PROBLEM TO WORK ON
From the material below, retype exactly the lines that begin at the line with "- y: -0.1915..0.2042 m" and end after the line with "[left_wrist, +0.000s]"; pictures stay out of the copy.

BEGIN

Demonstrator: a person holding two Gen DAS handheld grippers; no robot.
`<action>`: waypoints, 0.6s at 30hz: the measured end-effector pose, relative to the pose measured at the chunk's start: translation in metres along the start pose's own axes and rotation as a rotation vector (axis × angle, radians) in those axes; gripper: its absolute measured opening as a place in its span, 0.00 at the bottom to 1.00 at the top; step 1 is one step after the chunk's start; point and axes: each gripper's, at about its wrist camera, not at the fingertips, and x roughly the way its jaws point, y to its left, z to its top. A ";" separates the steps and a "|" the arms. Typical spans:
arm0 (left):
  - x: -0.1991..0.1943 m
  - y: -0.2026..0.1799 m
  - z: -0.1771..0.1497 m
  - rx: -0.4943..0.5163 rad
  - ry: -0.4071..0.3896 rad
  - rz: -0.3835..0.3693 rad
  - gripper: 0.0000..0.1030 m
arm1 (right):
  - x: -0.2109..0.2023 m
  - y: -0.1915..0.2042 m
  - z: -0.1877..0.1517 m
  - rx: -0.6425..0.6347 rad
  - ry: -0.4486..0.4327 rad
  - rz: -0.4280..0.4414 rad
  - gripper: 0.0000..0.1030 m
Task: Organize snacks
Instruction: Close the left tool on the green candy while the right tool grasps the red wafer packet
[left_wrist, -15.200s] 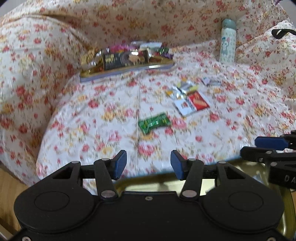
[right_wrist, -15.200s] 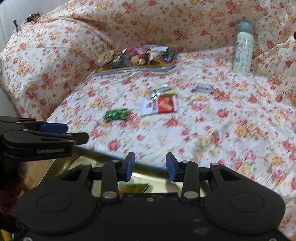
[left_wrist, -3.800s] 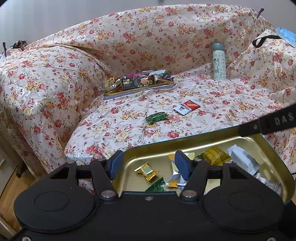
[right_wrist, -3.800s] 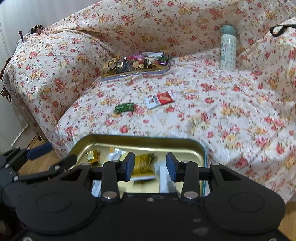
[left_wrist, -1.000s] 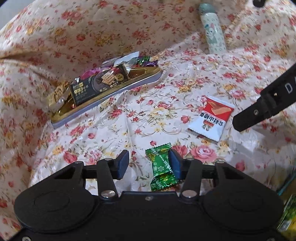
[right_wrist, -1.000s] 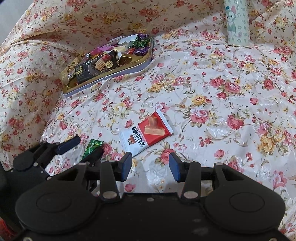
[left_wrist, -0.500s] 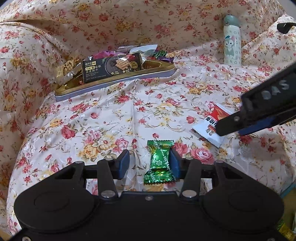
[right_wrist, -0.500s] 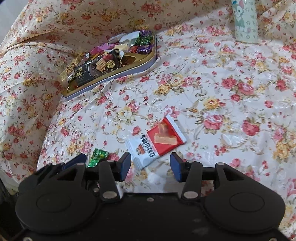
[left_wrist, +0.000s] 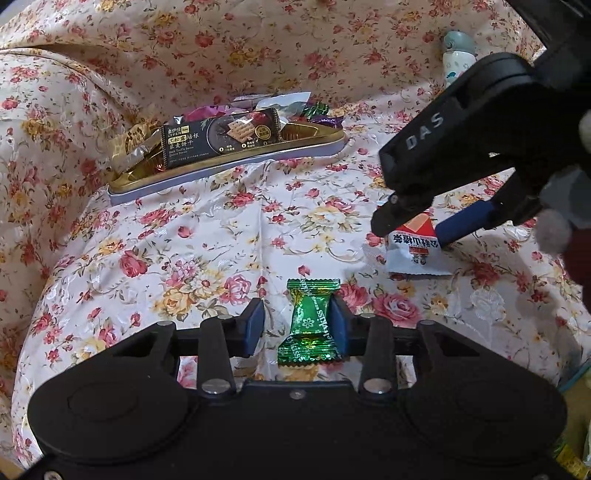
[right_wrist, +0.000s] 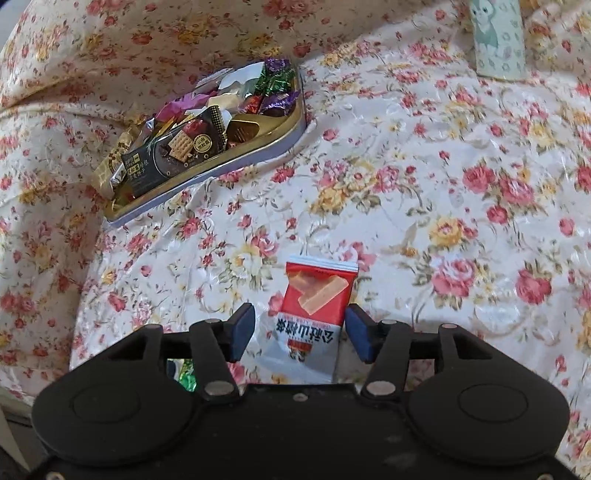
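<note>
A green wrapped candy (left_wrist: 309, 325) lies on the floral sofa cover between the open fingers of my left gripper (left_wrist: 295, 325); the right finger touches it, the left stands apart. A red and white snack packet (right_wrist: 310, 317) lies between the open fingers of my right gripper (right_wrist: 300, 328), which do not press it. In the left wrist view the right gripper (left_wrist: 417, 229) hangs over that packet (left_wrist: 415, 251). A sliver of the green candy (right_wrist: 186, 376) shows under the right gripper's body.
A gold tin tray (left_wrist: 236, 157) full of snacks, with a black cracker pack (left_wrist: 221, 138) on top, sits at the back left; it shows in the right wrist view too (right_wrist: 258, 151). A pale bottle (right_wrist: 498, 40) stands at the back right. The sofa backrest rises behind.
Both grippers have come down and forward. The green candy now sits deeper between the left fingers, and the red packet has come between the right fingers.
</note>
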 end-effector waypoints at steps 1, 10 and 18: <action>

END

TASK RESPONSE
  - y: -0.1915..0.2042 m
  - z: -0.1877..0.1517 m
  - rx: -0.6425..0.6347 rad
  - ry: -0.4486..0.4327 rad
  - rz: -0.4280..0.4414 rad
  - gripper: 0.0000..0.1030 m
Task: Organize snacks
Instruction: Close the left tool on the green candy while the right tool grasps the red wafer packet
[left_wrist, -15.200s] 
[right_wrist, -15.200s] 
[left_wrist, -3.800s] 
[right_wrist, -3.800s] 
[left_wrist, -1.000s] 
[right_wrist, -1.000s] 
[left_wrist, -0.500s] 
[right_wrist, -0.500s] 
[left_wrist, +0.000s] 

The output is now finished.